In the listing below, find the line holding "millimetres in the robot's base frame" and the line holding "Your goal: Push". Write out those two lines and all lines between, exactly, and nothing more.
● ● ● ● ● ● ●
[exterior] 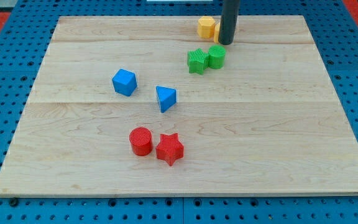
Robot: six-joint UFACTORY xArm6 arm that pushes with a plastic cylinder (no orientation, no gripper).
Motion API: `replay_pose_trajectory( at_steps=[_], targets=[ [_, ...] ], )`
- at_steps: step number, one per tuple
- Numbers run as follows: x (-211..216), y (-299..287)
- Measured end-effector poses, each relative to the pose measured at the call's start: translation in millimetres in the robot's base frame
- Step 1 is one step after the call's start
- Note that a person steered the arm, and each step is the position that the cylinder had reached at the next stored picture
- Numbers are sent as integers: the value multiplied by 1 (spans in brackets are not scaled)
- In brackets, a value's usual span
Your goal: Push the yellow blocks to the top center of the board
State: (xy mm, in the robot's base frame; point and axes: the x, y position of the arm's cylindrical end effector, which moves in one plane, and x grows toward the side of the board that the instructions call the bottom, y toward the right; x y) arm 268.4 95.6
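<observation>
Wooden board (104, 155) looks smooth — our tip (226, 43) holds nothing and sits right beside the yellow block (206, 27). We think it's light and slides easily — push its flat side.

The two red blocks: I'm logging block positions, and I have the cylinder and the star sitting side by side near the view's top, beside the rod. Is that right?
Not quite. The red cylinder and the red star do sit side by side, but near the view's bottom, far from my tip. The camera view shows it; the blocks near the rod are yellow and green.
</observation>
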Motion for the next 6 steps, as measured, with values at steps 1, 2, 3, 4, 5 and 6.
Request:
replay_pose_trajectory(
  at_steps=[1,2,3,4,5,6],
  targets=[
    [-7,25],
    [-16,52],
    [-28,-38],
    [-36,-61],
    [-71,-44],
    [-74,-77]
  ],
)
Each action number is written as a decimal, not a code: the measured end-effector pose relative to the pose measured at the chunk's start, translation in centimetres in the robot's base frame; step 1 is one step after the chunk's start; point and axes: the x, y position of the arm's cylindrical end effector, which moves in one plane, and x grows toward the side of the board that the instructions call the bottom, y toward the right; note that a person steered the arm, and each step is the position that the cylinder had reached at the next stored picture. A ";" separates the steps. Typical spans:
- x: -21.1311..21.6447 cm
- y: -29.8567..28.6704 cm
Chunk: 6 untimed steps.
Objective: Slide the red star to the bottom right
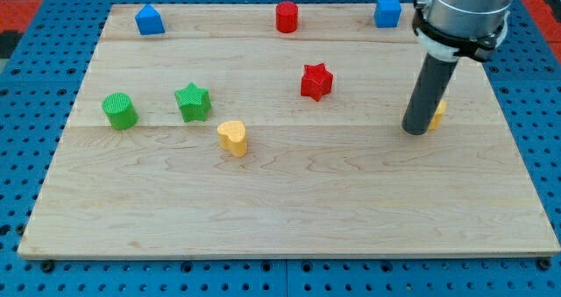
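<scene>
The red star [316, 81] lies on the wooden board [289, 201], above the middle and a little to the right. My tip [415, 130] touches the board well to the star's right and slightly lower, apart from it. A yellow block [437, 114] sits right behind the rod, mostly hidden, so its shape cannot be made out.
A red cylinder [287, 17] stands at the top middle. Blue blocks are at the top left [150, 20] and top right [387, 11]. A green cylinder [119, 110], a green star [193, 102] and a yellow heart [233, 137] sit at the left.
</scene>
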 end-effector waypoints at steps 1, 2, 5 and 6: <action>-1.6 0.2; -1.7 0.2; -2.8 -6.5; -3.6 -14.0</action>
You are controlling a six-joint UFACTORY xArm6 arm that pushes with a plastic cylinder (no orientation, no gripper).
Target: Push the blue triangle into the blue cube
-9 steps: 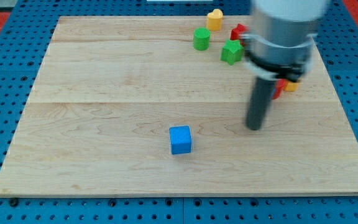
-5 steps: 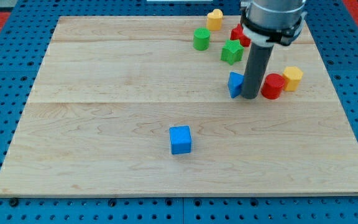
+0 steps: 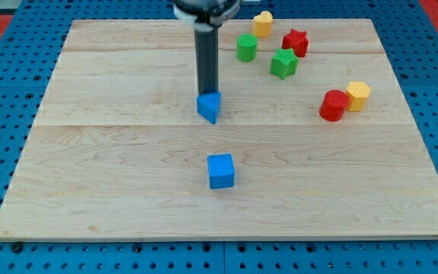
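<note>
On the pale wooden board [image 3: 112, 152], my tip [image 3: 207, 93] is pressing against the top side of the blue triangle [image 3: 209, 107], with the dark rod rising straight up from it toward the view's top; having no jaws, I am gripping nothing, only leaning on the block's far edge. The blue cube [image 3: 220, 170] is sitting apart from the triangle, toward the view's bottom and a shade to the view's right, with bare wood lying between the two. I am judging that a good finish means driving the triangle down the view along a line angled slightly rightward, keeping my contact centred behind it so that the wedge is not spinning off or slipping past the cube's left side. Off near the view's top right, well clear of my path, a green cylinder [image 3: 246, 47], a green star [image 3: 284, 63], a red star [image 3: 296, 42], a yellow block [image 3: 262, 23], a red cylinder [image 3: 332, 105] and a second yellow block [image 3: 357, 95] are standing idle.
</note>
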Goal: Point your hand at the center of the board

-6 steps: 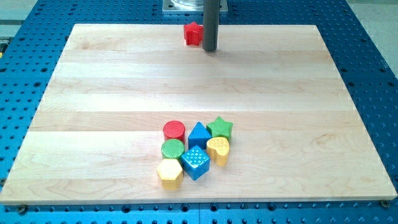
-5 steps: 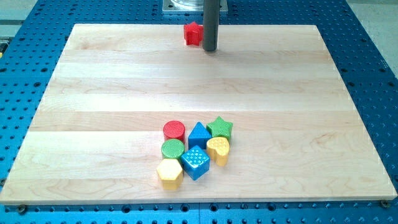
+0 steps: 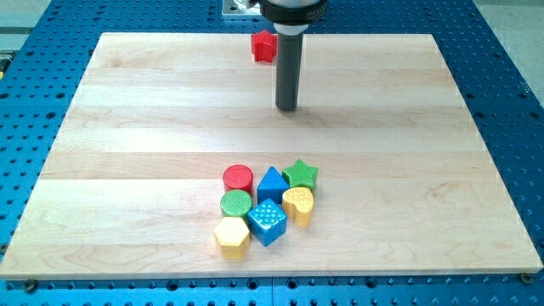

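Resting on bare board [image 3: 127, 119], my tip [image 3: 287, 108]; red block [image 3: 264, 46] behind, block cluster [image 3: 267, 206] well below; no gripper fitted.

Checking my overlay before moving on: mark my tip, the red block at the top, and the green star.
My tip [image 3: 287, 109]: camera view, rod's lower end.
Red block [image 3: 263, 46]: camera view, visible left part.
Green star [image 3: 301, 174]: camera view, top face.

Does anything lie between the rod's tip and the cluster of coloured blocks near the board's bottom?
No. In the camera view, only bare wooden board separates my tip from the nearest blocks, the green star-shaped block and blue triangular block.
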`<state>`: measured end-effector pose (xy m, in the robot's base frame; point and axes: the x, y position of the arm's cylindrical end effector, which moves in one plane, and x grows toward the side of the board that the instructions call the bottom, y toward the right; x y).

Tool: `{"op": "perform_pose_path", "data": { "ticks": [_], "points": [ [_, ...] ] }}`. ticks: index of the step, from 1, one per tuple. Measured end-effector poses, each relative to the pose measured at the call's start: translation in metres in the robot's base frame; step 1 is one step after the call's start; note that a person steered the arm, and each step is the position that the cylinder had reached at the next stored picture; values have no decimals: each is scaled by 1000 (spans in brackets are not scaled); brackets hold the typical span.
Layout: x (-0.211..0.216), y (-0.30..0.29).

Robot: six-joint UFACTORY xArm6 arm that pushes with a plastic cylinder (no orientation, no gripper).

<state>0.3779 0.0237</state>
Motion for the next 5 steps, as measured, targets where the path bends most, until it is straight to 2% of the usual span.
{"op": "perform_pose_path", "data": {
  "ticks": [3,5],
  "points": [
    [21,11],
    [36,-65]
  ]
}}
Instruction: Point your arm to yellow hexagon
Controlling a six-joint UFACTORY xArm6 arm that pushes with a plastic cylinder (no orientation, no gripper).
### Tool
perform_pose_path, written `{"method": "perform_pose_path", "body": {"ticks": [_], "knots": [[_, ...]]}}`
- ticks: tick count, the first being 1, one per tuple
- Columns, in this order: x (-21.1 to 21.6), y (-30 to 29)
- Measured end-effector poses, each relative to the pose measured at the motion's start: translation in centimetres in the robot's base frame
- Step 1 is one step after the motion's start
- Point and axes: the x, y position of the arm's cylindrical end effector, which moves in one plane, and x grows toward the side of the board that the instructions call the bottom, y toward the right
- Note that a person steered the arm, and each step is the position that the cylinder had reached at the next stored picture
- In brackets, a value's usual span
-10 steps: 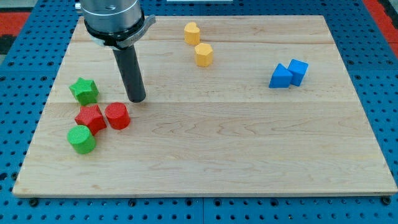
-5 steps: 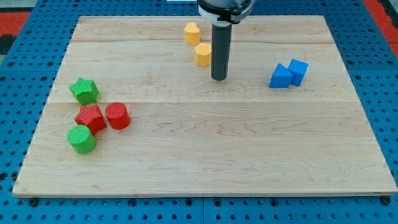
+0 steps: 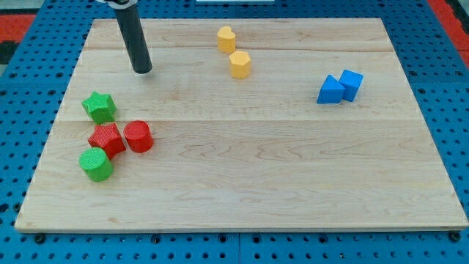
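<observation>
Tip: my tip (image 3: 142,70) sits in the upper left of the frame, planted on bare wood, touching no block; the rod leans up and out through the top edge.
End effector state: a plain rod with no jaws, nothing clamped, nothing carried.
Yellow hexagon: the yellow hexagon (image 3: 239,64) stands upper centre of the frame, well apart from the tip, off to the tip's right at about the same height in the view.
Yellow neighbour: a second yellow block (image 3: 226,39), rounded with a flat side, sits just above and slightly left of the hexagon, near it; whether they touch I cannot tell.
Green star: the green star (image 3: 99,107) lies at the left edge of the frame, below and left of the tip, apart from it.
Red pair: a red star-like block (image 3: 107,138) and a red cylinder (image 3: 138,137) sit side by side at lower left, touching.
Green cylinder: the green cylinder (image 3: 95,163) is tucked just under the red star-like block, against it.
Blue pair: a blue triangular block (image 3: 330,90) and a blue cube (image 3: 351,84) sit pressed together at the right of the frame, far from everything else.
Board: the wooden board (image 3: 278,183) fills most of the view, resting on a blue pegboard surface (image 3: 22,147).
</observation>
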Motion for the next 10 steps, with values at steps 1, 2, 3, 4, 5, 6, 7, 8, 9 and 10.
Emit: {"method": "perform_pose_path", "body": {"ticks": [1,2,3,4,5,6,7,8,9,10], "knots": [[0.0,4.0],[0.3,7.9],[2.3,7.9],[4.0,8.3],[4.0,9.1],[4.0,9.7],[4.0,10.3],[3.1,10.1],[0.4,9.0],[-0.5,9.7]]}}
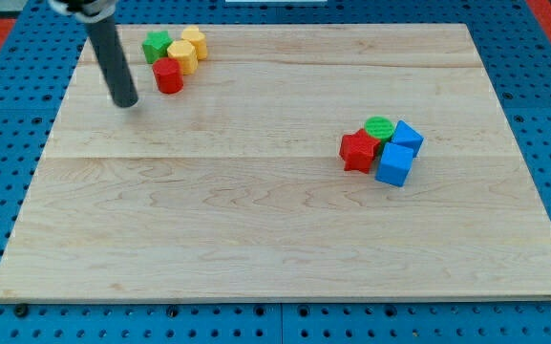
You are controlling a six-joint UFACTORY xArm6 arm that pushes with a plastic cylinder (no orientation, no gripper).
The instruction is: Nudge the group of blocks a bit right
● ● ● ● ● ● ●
**EXERCISE OUTPUT**:
- Measured end-effector poses, each relative to the pose measured at the call's start: translation in millimetres in the robot's base frame
- Step 1 is one step after the call's start
- Note that a person steered the arm, and each step is the position that the cylinder had reached at the next stored picture
- Numbers are sent as integers: the value multiplied by 1 (spans in brackets are not scaled)
- In brackets, a value's usual span
Your goal: Push the yellow blocks to the top center of the board

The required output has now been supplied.